The company unveiled its BlackBerry Leap phone at the Mobile World Congress wireless show in Barcelona. The “low-to-mid” market phone can precede sale in Europe and in Gregorian calendar month. 3 additional phones can follow.
The Leap, a five-inch touch-screen device that comes in white and gray, can value $275, but half what the most recent smart phones from Apple and Samsung choose. It will be sold-out via European carriers in Gregorian calendar month, BlackBerry aforesaid.

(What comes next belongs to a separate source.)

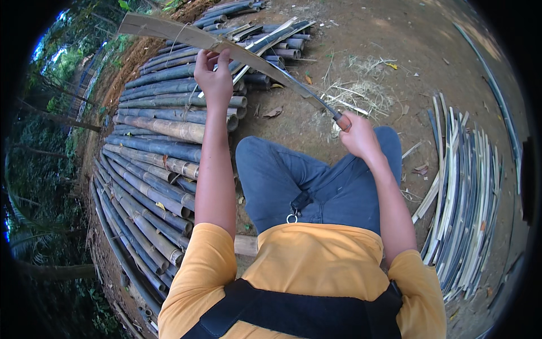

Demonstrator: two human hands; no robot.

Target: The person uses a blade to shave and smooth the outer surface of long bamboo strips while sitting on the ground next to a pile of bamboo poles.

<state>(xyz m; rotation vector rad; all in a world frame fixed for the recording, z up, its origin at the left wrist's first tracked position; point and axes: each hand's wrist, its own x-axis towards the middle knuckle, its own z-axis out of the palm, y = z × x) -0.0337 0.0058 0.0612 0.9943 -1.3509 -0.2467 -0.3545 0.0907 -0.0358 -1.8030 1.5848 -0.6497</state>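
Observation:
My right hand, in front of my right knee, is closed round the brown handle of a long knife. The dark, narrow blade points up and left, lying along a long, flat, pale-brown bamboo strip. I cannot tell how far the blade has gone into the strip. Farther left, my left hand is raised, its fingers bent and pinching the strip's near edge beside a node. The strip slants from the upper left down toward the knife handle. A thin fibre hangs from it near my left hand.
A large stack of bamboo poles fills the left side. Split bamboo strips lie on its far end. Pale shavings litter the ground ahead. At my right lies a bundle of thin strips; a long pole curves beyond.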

“BlackBerry Leap was designed specifically for mobile professionals World Health Organization see their Smartphone device as a strong and sturdy productivity tool that additionally safeguards sensitive communications the least bit times,” Ron Louks, BlackBerry’s president of devices and rising solutions, aforesaid during a statement.
BlackBerry aforesaid the phone’s battery can give “25 hours of serious use.”
Chief executive officer John Chen took over the company in late 2013, at a time when BlackBerry’s share of the global Smartphone market had fallen to less than one per cent.
He brought back the iconic physical keyboard and oversaw the 2014 release of two new phones, the Passport and the Classic, higher-priced devices that went on sale at AT&T Inc. in the U.S. last month.
BlackBerry is also boosting investment in encryption and privacy features of its software to push its security and messaging programs to all devices, including iPhones, iPads and Android and Windows gadgets.
“We’re going to make sure our software technology addresses everybody’s phones and everybody’s end point,” Chen.
He aims to get BlackBerry programs on connected cars, non-BlackBerry phones and wearable devices to boost the company’s transition from a slumping phone maker to a more profitable software company.
Still, hardware revenue for the quarter through Nov. 29 dropped 24 per cent to $361 million from a year earlier.